The growth in online shopping shows no signs of slowing down. Consumers are comfortable buying nearly everything online – and cars are no exception.
The point when the entire car buying process – from initial browsing to final transaction – takes place online may be here sooner than you expect. Online car purchasing is coming, because more and more customers want it that way. Which means it’s time to prepare your dealership.
Shoppers in the UK have already embraced what’s been referred to as the “Amazonification” of car buying. A recent study from Buyacar.co.uk showed more than 25% of British respondents were not hesitant about buying a car without seeing it first.
While the US may not be there yet, we’re not too far behind. According to Automotive News, industry leaders believe shoppers will be able to complete the entire transaction online within a year or two. Additionally, Cox Automotive COO Mark O’Neil predicts nearly 10 percent of vehicle transactions may take place online by 2019.
Clearly, all-digital automotive retailing is coming. And, while the change may have some in the industry feeling uneasy, moving the process online offers plenty of potential benefits – especially when you consider that tomorrow’s car buyers are “digital natives” who have never known a world without being able to buy anything they want with a few clicks.
Now is the time to prepare for the transition. This article from Dealer.com offers some smart steps you can take to ensure your dealership is ready to take advantage of this revolution.
The impending shift means your website will become your most important sales tool.
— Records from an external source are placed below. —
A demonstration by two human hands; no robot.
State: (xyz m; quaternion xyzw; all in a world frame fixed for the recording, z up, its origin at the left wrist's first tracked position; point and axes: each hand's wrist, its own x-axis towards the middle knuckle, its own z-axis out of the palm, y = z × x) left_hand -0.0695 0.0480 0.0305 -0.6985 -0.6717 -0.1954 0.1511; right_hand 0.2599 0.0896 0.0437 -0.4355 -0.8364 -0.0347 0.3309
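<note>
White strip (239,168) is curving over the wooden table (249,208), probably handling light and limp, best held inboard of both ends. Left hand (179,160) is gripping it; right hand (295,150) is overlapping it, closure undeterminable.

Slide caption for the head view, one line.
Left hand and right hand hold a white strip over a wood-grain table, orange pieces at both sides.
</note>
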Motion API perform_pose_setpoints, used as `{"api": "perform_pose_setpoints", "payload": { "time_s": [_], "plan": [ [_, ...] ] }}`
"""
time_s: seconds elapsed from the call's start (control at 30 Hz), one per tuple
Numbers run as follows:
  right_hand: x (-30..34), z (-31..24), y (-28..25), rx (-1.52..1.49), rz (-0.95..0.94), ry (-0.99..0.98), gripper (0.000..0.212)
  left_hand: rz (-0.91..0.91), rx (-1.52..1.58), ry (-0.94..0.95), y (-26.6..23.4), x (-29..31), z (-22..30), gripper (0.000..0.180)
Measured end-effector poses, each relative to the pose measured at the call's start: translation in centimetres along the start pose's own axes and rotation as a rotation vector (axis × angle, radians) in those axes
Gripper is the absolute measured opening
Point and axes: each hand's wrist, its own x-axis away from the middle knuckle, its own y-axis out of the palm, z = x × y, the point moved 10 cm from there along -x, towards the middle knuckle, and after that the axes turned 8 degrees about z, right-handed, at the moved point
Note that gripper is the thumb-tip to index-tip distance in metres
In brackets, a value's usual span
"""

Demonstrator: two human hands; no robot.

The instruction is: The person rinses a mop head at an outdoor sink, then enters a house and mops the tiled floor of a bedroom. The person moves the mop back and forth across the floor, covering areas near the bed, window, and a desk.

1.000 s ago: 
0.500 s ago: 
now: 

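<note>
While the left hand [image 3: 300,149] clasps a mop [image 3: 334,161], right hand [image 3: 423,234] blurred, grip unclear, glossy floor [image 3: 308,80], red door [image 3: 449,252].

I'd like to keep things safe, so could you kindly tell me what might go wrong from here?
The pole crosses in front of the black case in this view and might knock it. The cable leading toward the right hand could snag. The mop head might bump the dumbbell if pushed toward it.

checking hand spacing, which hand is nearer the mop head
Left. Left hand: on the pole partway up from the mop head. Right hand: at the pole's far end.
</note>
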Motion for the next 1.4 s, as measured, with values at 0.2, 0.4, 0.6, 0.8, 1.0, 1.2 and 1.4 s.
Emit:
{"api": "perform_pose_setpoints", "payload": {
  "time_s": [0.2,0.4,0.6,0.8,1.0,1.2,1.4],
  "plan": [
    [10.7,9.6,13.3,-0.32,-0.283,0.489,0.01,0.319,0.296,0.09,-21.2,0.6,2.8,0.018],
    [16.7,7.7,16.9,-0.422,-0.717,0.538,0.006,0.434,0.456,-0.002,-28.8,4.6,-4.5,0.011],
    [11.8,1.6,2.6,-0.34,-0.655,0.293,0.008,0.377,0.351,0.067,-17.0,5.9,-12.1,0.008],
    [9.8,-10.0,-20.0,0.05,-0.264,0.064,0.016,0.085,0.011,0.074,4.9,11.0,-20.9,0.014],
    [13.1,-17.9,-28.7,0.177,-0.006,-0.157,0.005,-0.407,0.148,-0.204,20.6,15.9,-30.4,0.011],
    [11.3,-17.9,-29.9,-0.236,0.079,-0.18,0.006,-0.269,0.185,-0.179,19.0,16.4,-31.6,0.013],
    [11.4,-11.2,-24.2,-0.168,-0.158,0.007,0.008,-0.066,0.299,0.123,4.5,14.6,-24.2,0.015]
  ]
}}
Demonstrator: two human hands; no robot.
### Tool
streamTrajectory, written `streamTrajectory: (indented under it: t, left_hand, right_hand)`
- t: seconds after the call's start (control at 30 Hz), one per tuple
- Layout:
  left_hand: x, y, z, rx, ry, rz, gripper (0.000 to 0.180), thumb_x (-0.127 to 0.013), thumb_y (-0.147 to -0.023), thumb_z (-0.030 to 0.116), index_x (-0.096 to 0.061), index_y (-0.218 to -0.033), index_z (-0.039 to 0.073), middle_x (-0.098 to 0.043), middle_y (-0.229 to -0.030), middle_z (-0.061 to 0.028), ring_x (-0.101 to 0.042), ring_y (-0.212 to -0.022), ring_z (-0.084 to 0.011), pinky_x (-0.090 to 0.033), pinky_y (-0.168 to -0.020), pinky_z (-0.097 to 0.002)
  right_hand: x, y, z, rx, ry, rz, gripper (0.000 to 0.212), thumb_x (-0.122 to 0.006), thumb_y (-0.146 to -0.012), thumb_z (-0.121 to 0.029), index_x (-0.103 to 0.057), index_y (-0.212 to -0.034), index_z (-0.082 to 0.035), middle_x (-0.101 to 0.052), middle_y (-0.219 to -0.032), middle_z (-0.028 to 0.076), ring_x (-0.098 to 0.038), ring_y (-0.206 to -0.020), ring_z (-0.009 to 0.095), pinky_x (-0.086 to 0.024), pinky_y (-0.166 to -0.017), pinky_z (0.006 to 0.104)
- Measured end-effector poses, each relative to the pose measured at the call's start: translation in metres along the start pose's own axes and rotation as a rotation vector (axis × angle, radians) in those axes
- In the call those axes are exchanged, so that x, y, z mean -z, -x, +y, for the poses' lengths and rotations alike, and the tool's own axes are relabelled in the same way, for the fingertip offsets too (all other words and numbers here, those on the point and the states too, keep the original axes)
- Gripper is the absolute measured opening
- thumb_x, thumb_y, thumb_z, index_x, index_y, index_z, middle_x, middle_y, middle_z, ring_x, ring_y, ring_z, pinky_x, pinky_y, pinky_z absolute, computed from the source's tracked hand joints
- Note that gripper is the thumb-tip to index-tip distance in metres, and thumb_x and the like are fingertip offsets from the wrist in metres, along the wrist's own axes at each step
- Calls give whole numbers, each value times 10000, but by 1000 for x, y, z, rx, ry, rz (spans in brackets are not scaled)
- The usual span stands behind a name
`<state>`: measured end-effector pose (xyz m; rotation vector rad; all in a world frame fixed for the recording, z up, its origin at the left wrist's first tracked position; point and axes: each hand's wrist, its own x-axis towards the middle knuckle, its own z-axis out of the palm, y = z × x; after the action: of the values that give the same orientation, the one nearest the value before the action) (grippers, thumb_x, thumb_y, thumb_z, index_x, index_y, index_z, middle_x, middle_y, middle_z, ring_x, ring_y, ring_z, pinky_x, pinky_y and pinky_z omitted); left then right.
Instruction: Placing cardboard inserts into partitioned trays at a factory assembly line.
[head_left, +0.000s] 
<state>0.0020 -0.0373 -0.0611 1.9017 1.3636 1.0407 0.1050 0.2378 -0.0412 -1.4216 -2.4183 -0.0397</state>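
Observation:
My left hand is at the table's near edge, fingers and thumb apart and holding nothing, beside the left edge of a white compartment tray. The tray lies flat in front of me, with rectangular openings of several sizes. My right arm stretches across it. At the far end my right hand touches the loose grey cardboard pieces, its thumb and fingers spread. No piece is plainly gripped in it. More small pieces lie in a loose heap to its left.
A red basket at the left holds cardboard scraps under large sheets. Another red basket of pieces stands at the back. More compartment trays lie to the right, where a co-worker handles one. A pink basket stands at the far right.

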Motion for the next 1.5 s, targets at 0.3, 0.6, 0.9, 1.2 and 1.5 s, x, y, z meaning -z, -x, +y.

As our own Jennifer Paine discussed in a previous video post, as shopping – and purchasing – shifts more completely online, your SDPs will become the modern version of a “drive by,” and your VDPs will become your new showroom.
Implementing VIN specific digital strategies that move people from third-party sites directly to your website’s VDPs will be vital to surviving – and thriving – in a world where more and more of the car-selling process takes place entirely on a screen.